Parole a cui fanno eco quelle di Massimo Andreoni, primario di Infettivologia al Policlinico Tor Vergata di Roma e direttore scientifico della Società italiana di malattie infettive e tropicali (Simit). Il quale facendo un punto (e un raffronto) su Gb e il nostro Paese, asserisce: «L’Italia ha avuto un atteggiamento rigoroso rispetto alla pandemia mentre il Regno Unito ha fatto. Che sta facendo esattamente il contrario, facendo circolare il virus. E oggi si vedono le conseguenze. Hanno tolto ogni tipo di misura di sicurezza. E hanno iniziato tardi a fare la seconda dose. Noi invece abbiamo proceduto più guardinghi e con attenzione. Ora, guardando il picco di casi registrato nel Regno Unito, un pensiero di preoccupazione c’è. È il segnale che se si molla, il virus è pronto a ripartire e, se arriva una variante brutta, anche noi siamo a rischio. Quindi le misure di contenimento, dall’uso della mascherina al chiuso al distanziamento, servono ancora. Ma visti i numeri del Regno Unito, forse servirebbe che l’Europa si facesse sentire, magari anche rimettendo la quarantena di una settimana per chi arriva in Italia da oltremanica».

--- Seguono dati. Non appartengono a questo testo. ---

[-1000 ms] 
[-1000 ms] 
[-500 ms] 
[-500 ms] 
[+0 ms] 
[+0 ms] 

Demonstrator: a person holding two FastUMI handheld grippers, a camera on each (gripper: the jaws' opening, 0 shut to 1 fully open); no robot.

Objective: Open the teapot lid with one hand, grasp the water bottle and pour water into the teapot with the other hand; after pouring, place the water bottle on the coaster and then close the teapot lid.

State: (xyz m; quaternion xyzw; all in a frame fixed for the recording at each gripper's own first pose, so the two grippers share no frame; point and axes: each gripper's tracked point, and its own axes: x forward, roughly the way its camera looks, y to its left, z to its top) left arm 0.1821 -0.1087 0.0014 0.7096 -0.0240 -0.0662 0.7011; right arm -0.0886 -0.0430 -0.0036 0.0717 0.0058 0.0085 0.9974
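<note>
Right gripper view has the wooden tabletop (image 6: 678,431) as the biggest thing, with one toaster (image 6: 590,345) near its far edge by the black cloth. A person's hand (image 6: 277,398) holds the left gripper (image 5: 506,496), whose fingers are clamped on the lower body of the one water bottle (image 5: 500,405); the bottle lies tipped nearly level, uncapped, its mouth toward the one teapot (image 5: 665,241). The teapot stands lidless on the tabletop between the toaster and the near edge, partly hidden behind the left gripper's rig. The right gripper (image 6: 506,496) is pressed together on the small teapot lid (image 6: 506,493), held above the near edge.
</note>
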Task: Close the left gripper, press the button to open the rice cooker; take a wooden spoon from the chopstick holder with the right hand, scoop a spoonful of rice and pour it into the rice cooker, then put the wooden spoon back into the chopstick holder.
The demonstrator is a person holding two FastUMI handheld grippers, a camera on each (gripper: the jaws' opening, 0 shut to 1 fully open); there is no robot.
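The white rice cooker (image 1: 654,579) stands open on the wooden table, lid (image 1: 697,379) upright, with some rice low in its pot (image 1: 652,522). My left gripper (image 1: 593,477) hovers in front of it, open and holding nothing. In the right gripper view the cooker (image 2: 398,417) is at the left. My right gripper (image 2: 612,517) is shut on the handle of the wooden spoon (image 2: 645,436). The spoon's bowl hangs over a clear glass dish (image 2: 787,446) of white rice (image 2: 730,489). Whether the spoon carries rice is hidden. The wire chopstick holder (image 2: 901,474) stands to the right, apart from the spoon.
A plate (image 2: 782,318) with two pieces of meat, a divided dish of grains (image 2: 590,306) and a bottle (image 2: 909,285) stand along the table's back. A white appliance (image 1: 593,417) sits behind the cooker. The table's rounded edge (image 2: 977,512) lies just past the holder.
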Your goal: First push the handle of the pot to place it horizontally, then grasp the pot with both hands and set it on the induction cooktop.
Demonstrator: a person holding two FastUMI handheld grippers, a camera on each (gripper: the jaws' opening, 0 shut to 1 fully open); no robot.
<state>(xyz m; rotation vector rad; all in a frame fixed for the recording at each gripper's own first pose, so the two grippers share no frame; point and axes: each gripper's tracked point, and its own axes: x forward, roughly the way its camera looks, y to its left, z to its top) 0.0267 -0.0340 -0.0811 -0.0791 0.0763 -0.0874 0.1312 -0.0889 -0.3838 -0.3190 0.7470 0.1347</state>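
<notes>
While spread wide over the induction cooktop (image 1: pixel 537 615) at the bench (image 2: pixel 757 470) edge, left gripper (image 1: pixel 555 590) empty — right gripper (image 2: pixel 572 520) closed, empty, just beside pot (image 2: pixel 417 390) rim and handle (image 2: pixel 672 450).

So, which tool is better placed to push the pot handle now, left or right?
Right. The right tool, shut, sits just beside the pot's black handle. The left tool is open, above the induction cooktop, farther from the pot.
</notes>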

Covid, Crisanti: «Sì alla terza dose, altrimenti calerà l’immunità come in Gran Bretagna»

«Arrivare al 90% dei vaccinati garantirebbe un equilibrio che con la terza dose potrebbe diventare buono. Altrimenti c’è il rischio inglese». Poi prosegue: «Così come in Gran Bretagna, l’immunità calerà anche in Italia. Ed è dunque necessaria per tutti la terza dose di vaccino. Studi solidi dimostrano che dopo sei mesi la protezione contro l’infezione cala dal 95 al 40%. E contro la malattia grave dal 90 al 65. Il richiamo è il completamento della protezione. Non sappiamo quanto duri, ma in altre vaccinazioni vale per anni. Certo pone ulteriori problemi sociali interni ed etici rispetto al terzo mondo. Anche se dubito che questi vaccini siano utilizzabili nei Paesi svantaggiati. Il picco della campagna vaccinale è stato tra aprile e luglio. Dunque da novembre a febbraio potremmo avere problemi. Per questo serve la terza dose».